**DATA FOR PROCESSING:**
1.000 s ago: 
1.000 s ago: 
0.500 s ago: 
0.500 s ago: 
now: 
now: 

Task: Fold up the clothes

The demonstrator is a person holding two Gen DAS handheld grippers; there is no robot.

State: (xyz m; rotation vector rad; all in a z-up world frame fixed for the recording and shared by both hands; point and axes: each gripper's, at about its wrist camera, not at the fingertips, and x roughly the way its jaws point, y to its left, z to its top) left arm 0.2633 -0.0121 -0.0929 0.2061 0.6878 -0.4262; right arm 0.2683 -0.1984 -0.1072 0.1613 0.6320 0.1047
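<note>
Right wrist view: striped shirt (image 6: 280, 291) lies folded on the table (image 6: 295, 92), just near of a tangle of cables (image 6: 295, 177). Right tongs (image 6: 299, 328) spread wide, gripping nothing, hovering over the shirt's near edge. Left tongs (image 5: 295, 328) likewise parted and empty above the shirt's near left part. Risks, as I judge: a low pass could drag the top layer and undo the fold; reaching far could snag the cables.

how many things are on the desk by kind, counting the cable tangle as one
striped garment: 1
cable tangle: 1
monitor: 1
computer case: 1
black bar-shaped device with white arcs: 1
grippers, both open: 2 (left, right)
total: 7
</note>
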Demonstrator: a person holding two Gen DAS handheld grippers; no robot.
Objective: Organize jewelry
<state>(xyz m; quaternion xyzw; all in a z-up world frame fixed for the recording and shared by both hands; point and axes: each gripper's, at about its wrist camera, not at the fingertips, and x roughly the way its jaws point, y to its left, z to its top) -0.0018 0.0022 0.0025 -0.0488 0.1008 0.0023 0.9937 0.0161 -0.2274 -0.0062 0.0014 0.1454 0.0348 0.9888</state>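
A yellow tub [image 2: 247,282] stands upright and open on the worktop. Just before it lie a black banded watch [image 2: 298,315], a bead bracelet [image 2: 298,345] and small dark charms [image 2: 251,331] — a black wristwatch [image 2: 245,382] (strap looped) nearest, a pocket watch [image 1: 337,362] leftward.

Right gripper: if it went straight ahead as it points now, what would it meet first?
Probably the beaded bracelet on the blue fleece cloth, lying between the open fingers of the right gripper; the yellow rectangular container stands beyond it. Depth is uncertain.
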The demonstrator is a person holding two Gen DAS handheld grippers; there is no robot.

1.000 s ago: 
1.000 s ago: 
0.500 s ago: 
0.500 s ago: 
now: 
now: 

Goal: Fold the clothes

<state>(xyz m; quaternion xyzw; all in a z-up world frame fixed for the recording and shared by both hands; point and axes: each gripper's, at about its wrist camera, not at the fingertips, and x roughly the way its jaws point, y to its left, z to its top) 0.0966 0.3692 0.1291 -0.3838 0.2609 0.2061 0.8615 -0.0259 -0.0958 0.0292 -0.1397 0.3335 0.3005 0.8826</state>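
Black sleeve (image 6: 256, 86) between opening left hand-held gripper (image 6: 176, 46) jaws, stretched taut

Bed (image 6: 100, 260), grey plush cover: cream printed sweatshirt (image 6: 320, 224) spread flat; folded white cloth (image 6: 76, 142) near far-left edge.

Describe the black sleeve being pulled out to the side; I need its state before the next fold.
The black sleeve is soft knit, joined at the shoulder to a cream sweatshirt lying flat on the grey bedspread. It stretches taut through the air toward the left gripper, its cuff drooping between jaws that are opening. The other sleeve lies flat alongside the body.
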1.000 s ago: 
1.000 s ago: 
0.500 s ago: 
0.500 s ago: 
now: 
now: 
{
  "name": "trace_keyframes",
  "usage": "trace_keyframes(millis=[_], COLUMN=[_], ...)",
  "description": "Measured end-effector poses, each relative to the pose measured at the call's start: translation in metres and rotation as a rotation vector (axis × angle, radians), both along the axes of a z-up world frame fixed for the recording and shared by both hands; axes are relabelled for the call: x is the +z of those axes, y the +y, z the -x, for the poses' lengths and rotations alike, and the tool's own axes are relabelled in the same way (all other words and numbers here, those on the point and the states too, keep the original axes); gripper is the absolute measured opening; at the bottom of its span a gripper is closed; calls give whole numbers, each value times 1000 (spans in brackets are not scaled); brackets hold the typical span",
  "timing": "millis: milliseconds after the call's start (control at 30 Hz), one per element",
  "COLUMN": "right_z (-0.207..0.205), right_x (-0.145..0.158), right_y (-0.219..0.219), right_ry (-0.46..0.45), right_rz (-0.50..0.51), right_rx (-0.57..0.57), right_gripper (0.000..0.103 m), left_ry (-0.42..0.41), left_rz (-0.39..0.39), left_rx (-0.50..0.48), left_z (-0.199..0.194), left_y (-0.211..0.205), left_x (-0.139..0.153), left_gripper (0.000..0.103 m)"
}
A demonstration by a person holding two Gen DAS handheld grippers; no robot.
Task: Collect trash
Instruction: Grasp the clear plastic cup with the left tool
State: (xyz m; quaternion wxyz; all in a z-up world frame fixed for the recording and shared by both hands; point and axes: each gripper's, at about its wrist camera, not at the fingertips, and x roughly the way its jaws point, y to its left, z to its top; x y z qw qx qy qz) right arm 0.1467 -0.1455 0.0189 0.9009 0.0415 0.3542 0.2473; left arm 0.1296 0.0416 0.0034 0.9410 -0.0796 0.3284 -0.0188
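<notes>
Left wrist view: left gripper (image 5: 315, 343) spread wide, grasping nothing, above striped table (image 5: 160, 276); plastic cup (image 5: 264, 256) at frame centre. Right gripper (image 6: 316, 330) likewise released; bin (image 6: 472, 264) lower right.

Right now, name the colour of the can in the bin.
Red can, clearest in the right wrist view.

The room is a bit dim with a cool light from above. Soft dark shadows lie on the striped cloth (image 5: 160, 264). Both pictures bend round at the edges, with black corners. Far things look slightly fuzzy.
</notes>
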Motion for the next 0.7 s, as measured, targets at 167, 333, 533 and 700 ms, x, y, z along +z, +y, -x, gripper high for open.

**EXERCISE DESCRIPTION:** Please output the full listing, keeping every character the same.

**TASK RESULT:**
1.000 s ago: 
1.000 s ago: 
0.500 s ago: 
0.500 s ago: 
now: 
now: 

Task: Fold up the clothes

The demonstrator is a person holding two Gen DAS handheld grippers; there is no robot.

State: (xyz m; rotation vector rad; all in a z-up world frame fixed for the recording and shared by both hands; point and axes: each gripper's, at about its wrist camera, not at the fingertips, and x roughly the way its jaws point, y to its left, z to its top) left arm 0.2633 -0.0121 -0.0929 0.2061 0.6878 -0.4262; right arm 0.2683 -0.1984 -0.1072 0.1613 0.6320 0.1047
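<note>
Right wrist view: striped shirt (image 6: 280, 291) lies folded on the table (image 6: 295, 92), just near of a tangle of cables (image 6: 295, 177). Right tongs (image 6: 299, 328) spread wide, gripping nothing, hovering over the shirt's near edge. Left tongs (image 5: 295, 328) likewise parted and empty above the shirt's near left part. Risks, as I judge: a low pass could drag the top layer and undo the fold; reaching far could snag the cables.

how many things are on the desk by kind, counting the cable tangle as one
striped garment: 1
cable tangle: 1
monitor: 1
computer case: 1
black bar-shaped device with white arcs: 1
grippers, both open: 2 (left, right)
total: 7
</note>
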Demonstrator: a person holding two Gen DAS handheld grippers; no robot.
Objective: Organize jewelry
<state>(xyz m; quaternion xyzw; all in a z-up world frame fixed for the recording and shared by both hands; point and axes: each gripper's, at about its wrist camera, not at the fingertips, and x roughly the way its jaws point, y to its left, z to its top) -0.0018 0.0022 0.0025 -0.0488 0.1008 0.0023 0.9937 0.0161 -0.2274 -0.0062 0.0014 0.1454 0.0348 0.9888</state>
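A yellow tub [image 2: 247,282] stands upright and open on the worktop. Just before it lie a black banded watch [image 2: 298,315], a bead bracelet [image 2: 298,345] and small dark charms [image 2: 251,331] — a black wristwatch [image 2: 245,382] (strap looped) nearest, a pocket watch [image 1: 337,362] leftward.

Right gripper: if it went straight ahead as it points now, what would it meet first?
Probably the beaded bracelet on the blue fleece cloth, lying between the open fingers of the right gripper; the yellow rectangular container stands beyond it. Depth is uncertain.
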The demonstrator is a person holding two Gen DAS handheld grippers; there is no robot.

1.000 s ago: 
1.000 s ago: 
0.500 s ago: 
0.500 s ago: 
now: 
now: 

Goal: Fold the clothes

<state>(xyz m; quaternion xyzw; all in a z-up world frame fixed for the recording and shared by both hands; point and axes: each gripper's, at about its wrist camera, not at the fingertips, and x roughly the way its jaws point, y to its left, z to its top) 0.0966 0.3692 0.1291 -0.3838 0.2609 0.2061 0.8615 -0.0259 -0.0958 0.0292 -0.1397 0.3335 0.3005 0.8826</state>
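Black sleeve (image 6: 256, 86) between opening left hand-held gripper (image 6: 176, 46) jaws, stretched taut

Bed (image 6: 100, 260), grey plush cover: cream printed sweatshirt (image 6: 320, 224) spread flat; folded white cloth (image 6: 76, 142) near far-left edge.

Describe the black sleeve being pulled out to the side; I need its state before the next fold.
The black sleeve is soft knit, joined at the shoulder to a cream sweatshirt lying flat on the grey bedspread. It stretches taut through the air toward the left gripper, its cuff drooping between jaws that are opening. The other sleeve lies flat alongside the body.
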1.000 s ago: 
1.000 s ago: 
0.500 s ago: 
0.500 s ago: 
now: 
now: 
{
  "name": "trace_keyframes",
  "usage": "trace_keyframes(millis=[_], COLUMN=[_], ...)",
  "description": "Measured end-effector poses, each relative to the pose measured at the call's start: translation in metres and rotation as a rotation vector (axis × angle, radians), both along the axes of a z-up world frame fixed for the recording and shared by both hands; axes are relabelled for the call: x is the +z of those axes, y the +y, z the -x, for the poses' lengths and rotations alike, and the tool's own axes are relabelled in the same way (all other words and numbers here, those on the point and the states too, keep the original axes); gripper is the absolute measured opening; at the bottom of its span a gripper is closed; calls give whole numbers, each value times 1000 (spans in brackets are not scaled); brackets hold the typical span",
  "timing": "millis: milliseconds after the call's start (control at 30 Hz), one per element",
  "COLUMN": "right_z (-0.207..0.205), right_x (-0.145..0.158), right_y (-0.219..0.219), right_ry (-0.46..0.45), right_rz (-0.50..0.51), right_rx (-0.57..0.57), right_gripper (0.000..0.103 m), left_ry (-0.42..0.41), left_rz (-0.39..0.39), left_rx (-0.50..0.48), left_z (-0.199..0.194), left_y (-0.211..0.205), left_x (-0.139..0.153), left_gripper (0.000..0.103 m)"
}
A demonstration by a person holding two Gen DAS handheld grippers; no robot.
Task: Collect trash
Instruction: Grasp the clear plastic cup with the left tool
State: (xyz m; quaternion wxyz; all in a z-up world frame fixed for the recording and shared by both hands; point and axes: each gripper's, at about its wrist camera, not at the fingertips, and x roughly the way its jaws point, y to its left, z to its top; x y z qw qx qy qz) right arm 0.1467 -0.1455 0.0189 0.9009 0.0415 0.3542 0.2473; left arm 0.1296 0.0416 0.0034 0.9410 -0.0796 0.3284 -0.0188
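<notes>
Left wrist view: left gripper (image 5: 315, 343) spread wide, grasping nothing, above striped table (image 5: 160, 276); plastic cup (image 5: 264, 256) at frame centre. Right gripper (image 6: 316, 330) likewise released; bin (image 6: 472, 264) lower right.

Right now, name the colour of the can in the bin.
Red can, clearest in the right wrist view.

The room is a bit dim with a cool light from above. Soft dark shadows lie on the striped cloth (image 5: 160, 264). Both pictures bend round at the edges, with black corners. Far things look slightly fuzzy.
</notes>
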Motion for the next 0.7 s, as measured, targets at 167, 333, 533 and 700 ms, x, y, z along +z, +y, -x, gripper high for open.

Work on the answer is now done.